Обстановка в камере кардинально изменилась. Теперь Андрея загораживал Гоча. Повернувшись к сокамерникам, он ловко крутил сверкающим ножом, который до этого прятал за спиной, предупреждая, что кто доктора пальцем тронет, того он, Гоча, на мелкие куски порежет.
— Мамой клянусь! — закончил Гоча короткую речь.
Первым отступил «шкаф». Пробормотав что-то на тему «сами разбирайтесь», он вернулся на свою койку, лег, отвернулся к стене и укрылся с головой одеялом.
— Ты что, Кацо? — прошипел один из «близнецов». — Мы же договорились.
— Я все сказал, Серый! — отрезал грузин, продолжая упражнения с ножом.
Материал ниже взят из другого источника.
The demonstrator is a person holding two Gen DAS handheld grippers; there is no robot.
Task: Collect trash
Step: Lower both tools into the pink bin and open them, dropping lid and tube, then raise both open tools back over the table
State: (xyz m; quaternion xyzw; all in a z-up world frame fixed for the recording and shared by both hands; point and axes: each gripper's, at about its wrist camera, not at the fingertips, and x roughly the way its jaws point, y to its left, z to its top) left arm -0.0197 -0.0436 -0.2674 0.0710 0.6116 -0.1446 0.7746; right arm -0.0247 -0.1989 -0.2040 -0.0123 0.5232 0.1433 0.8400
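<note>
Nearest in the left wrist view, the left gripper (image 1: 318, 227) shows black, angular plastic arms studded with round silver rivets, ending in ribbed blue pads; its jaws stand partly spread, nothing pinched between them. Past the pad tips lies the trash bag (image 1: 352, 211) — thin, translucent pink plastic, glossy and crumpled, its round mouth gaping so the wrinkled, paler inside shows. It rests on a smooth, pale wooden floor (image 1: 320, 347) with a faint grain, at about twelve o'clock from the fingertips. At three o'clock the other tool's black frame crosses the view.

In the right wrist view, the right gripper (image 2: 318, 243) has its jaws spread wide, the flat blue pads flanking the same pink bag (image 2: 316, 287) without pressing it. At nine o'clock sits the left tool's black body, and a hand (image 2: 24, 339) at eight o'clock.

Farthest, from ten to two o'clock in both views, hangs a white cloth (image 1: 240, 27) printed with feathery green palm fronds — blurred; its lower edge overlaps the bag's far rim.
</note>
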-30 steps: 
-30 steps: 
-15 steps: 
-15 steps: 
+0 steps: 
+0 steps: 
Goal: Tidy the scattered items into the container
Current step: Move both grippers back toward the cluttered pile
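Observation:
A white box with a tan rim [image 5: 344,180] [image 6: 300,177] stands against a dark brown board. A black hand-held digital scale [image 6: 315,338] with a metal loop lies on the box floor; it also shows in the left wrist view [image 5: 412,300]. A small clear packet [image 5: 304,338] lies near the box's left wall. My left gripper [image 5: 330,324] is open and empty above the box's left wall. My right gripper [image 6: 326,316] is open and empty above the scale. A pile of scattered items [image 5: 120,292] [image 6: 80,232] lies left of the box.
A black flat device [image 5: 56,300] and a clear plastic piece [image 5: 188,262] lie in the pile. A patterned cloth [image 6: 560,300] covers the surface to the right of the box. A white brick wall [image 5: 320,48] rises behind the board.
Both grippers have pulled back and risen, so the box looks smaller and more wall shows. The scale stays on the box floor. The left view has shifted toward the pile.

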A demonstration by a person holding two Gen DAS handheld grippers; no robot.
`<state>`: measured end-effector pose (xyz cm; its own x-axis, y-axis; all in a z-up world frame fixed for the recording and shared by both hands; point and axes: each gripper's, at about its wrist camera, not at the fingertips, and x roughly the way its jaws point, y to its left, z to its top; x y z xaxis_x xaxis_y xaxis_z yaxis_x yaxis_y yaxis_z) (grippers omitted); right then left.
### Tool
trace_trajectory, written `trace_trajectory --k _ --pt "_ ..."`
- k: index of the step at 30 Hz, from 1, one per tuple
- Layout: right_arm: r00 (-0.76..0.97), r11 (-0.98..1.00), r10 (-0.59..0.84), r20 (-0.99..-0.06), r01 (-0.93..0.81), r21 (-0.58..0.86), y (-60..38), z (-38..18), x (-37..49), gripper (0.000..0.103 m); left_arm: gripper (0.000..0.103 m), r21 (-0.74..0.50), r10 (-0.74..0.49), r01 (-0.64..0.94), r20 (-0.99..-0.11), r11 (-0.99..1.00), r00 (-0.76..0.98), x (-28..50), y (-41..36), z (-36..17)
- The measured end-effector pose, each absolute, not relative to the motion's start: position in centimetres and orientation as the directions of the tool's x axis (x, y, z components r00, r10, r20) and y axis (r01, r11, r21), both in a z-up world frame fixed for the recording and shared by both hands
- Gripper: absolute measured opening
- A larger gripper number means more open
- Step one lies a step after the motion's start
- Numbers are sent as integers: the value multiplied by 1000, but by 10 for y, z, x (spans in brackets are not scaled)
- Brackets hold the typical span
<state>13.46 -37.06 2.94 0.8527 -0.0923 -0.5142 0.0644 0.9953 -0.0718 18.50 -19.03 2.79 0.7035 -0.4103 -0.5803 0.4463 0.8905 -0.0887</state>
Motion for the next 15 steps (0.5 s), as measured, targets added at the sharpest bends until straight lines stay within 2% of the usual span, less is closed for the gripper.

Повинуясь неуловимым движениям, нож теперь перелетал из одной руки в другую.
— Филин будет недоволен, — упорствовал «близнец».
— Срал я на твоего Филина.
— Да что с ним базарить, Серый, — встрял второй «близнец», держащий в руках провод. — Будет тут всякий чернозадый порядки устанавливать.
Держащая нож рука метнулась вперед — и рассекла щеку «близнеца».
— Что ты сказал?! Как ты меня назвал?!
Лезвие уперлось в горло, по щеке потекли струи крови. «Близнец» заверещал, бросился к двери, забарабанил, истошно вопя:
— Помогите! Убивают!!
Дверь распахнулась, в камеру ворвались надзиратели.
Глава 34
Доблестные сотрудники советской милиции не позволяют прорасти, выдирают с корнем столь распространенное на Западе порождение преступного мира, как криминальные боссы, крестные отцы, наркобароны!
«Все-таки прав был Карл Маркс в споре с Гегелем, — думал Андрей, сидя у окна трамвая. — Бытие определяет сознание, а не наоборот. Вот посидел человек неделю в тюрьме, и прежняя унылая картина неожиданно расцвела».
На самом деле город каким был, таким и остался. Но раздражающая весенняя грязь на улицах стала почти незаметной. Серые и скучные панельные пятиэтажки казались чуть ли не дворцами. Облезлые зеленые заборы, воздвигнутые к прошлогоднему визиту кубинской партийной делегации во главе с Фиделем Кастро для сокрытия особо неприглядных мест, заиграли изумрудными красками. Сквозь затянувшие небо тучи пробивалась ослепительная голубизна.